The Huber function is defined as: \[ \psi(x) = \begin{cases} x^2 & \text{if $|x| \leq 1$} \\ 2|x| - 1 & \text{if $|x| > 1$} \end{cases} \] This function is quadratic on the interval [-1,1], and linear outside of this interval. It transitions from quadratic to linear “smoothly”, and looks like this:

(You don’t have to do anything yet.)
Write a function huber() that takes as an input a number $x$, and returns the Huber value $\psi(x)$, as defined above. (Hint: the body of a function is just a block of R code, so you can use things you know like if() and else() statements.) Check that huber(1) returns 1, and huber(4) returns 7.
The Huber function can be modified so that the transition from quadratic to learn happens at an arbitrary cutoff value $a$, as in: \[ \psi_a(x) = \begin{cases} x^2 & \text{if $|x| \leq a$} \\ 2a|x| - a^2 & \text{if $|x| > a$} \end{cases} \] Update your function huber() so that it takes two arguments: $x$, a number at which to evaluate the loss, and $a$ a number representing the cutoff value. It should now return $\psi_a(x)$, as defined above. Check that huber(3, 2) returns 8, and huber(3, 4) returns 9.
Update your function huber() so that the default value of the cutoff $a$ is 1. Check that huber(3) returns 5.
Check that huber(a=1, x=3) returns 5. Check that huber(1, 3) returns 1. Explain why these are different.
Vectorize your function huber(), so that the first input can actually be a vector of numbers, and what is returned is a vector whose elements give the Huber evaluated at each of these numbers. (Hint: you might try using ifelse(), if you haven’t already, to vectorize nicely.) Check that huber(x=1:6, a=3) returns the vector of numbers (1, 4, 9, 15, 21, 27).

Hw4 Q1 (4 points). Reproduce the plot of the Huber function that you see above at the start of the lab. The axes and title should be just the same, so should the Huber curve (in black), so should be the red dotted lines at the values -1 and 1, and so should the text “Linear”, “Quadratic”, “Linear”.

Hw4 Q2 (2 points). Your instructor computed the Huber function values $\psi_a(x)$ over a bunch of different $x$ values, stored in huber.vals and x.vals, respectively.
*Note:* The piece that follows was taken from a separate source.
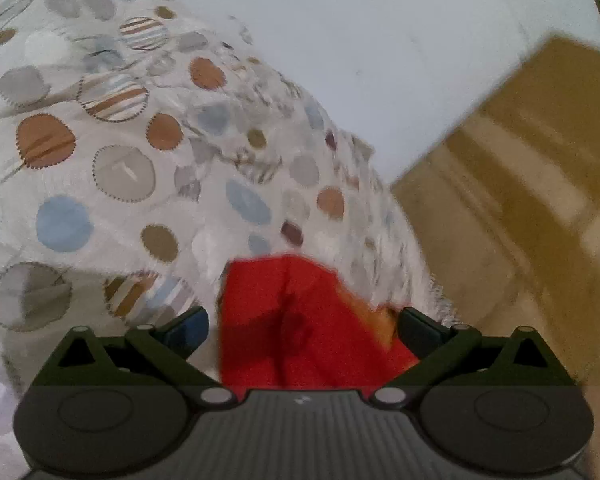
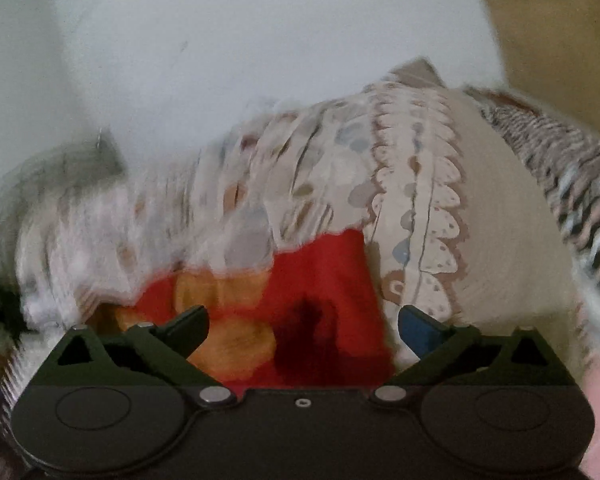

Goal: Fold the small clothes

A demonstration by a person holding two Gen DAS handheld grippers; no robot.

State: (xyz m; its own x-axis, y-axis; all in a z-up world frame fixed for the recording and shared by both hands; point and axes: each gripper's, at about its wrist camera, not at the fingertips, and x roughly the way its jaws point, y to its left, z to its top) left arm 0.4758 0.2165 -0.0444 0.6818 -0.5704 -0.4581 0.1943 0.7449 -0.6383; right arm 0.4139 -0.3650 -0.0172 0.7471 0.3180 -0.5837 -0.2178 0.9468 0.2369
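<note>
A small red garment (image 1: 300, 320) lies on a bedspread with coloured dots (image 1: 112, 152). In the left wrist view my left gripper (image 1: 302, 326) stands wide open just over it, the red cloth showing between the spread fingers with neither pad pressing on it. The right wrist view shows the same red garment (image 2: 320, 280) with orange round patches, lying under my right gripper (image 2: 302, 326). That gripper is also wide open, its fingers apart on either side of the cloth. Both pictures are blurred by motion.
A white wall (image 1: 380, 40) rises behind the bed. A yellowish wooden floor (image 1: 520, 200) lies beside the bed on the right. In the right wrist view a patterned pillow (image 2: 440, 200) and a striped cloth (image 2: 572, 184) lie past the garment.
</note>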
However, the cutoff $a$ was, let’s say, lost. Using huber.vals, x.vals, and the definition of the Huber function, you should be able to figure out the cutoff value $a$, at least roughly. Estimate $a$ and explain how you got there. (Hint: draw in R or on a piece of paper the quadratic function $y=x^2$ on top of the Huber function; when are they different?)
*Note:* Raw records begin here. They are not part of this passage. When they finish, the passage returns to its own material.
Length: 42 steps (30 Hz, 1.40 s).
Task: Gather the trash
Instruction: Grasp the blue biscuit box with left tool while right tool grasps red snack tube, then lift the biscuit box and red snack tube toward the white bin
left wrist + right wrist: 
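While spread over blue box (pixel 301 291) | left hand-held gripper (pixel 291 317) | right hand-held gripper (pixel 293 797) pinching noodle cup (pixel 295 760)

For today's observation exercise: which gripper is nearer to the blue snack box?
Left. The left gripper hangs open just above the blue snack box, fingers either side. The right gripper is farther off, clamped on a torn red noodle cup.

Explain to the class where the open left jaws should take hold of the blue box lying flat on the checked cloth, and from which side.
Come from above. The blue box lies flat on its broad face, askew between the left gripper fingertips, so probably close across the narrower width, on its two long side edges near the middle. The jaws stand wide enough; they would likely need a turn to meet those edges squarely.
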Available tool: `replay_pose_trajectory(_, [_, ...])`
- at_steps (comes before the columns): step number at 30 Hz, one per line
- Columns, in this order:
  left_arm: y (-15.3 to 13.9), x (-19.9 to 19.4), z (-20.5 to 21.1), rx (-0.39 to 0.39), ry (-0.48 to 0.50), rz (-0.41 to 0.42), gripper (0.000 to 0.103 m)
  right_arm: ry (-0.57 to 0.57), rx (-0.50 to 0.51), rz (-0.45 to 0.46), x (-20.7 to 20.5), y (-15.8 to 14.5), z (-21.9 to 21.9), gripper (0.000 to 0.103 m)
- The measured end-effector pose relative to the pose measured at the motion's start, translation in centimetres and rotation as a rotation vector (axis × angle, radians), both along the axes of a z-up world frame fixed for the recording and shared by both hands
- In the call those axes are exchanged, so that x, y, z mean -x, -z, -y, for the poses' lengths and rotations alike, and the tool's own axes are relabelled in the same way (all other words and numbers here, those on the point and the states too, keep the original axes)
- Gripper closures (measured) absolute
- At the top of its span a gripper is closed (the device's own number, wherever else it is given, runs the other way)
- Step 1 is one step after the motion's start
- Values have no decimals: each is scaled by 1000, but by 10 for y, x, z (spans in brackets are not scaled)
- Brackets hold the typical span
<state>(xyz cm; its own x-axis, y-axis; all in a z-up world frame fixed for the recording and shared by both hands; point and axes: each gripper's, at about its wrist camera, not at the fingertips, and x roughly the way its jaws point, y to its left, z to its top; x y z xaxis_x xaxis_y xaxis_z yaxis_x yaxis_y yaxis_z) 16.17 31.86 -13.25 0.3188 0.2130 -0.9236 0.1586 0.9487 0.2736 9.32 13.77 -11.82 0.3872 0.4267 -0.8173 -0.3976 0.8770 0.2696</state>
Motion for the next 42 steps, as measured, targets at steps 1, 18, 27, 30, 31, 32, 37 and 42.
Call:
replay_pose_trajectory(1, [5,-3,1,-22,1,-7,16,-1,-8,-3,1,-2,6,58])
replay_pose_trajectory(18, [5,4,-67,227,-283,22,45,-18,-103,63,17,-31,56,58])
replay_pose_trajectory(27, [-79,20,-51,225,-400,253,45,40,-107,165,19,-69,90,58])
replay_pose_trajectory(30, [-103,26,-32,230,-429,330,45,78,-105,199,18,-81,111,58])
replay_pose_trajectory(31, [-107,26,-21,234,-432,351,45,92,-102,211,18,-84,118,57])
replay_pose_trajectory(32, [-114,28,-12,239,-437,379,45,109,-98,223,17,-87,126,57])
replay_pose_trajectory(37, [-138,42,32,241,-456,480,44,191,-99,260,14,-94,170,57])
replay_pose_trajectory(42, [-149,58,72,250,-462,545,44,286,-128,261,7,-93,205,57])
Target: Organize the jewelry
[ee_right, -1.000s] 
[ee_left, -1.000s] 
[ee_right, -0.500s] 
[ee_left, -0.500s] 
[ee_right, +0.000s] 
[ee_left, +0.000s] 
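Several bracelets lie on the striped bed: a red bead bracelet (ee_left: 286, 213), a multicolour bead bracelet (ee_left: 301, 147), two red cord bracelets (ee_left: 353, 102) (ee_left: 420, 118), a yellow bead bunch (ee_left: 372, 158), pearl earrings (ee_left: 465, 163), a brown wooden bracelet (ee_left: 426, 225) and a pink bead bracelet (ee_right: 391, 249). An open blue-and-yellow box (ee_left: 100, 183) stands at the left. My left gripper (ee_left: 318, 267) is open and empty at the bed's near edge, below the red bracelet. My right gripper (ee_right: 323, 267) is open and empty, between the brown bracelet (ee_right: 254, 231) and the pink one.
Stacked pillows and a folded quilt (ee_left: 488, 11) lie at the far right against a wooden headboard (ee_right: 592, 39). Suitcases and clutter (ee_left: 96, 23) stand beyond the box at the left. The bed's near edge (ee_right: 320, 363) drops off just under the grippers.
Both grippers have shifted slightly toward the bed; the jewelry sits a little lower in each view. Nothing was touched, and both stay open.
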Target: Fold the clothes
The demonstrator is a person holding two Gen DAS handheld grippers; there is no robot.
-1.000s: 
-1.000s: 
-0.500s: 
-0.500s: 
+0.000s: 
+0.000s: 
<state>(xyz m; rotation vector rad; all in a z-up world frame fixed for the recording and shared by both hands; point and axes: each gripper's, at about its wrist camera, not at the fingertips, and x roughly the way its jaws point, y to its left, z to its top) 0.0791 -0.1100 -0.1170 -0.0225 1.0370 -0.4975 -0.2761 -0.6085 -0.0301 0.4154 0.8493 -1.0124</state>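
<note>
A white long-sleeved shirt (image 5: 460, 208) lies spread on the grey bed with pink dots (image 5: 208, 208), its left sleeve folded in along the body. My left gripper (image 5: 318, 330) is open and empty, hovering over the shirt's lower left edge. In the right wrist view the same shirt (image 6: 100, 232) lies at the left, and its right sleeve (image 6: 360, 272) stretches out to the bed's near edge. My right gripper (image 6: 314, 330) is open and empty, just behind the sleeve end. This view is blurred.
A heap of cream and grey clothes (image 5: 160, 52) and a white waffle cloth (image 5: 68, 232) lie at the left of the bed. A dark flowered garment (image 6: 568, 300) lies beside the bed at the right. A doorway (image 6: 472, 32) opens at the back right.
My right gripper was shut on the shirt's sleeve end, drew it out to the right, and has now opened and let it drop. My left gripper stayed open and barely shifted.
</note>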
x.vals = seq(0, 5, length=21)
huber.vals = c(0.0000, 0.0625, 0.2500, 0.5625, 1.0000, 1.5625, 2.2500,
               3.0625, 4.0000, 5.0625, 6.2500, 7.5625, 9.0000, 10.5000,
               12.0000, 13.5000, 15.0000, 16.5000, 18.0000, 19.5000, 
               21.0000)

Get word table function

The (latest version of the) function get.wordtab() from the “Function Basics” mini-lecture is copied below for your convenience. Run this function on the speeches from Trump, Clinton, Pence, Kaine, stored in the files trump.txt, clinton.txt, paine.txt, kaine.txt, available at the usual the base link, and save the results as trump.wordtab, clinton.wordtab, pence.wordtab, kaine.wordtab, respectively. Don’t specify split and tolower, keeping them at their default values. (See how easy that was! Just four lines of code!) Report how many times Trump said “her”, Clinton said “him”, and Pence and Kaine each said “but”. Then plot the word tables in a 2 x 2 grid, with Trump’s on the top left, Pence’s on the top right, Clinton’s on the bottom left, and Kaine’s on the bottom right.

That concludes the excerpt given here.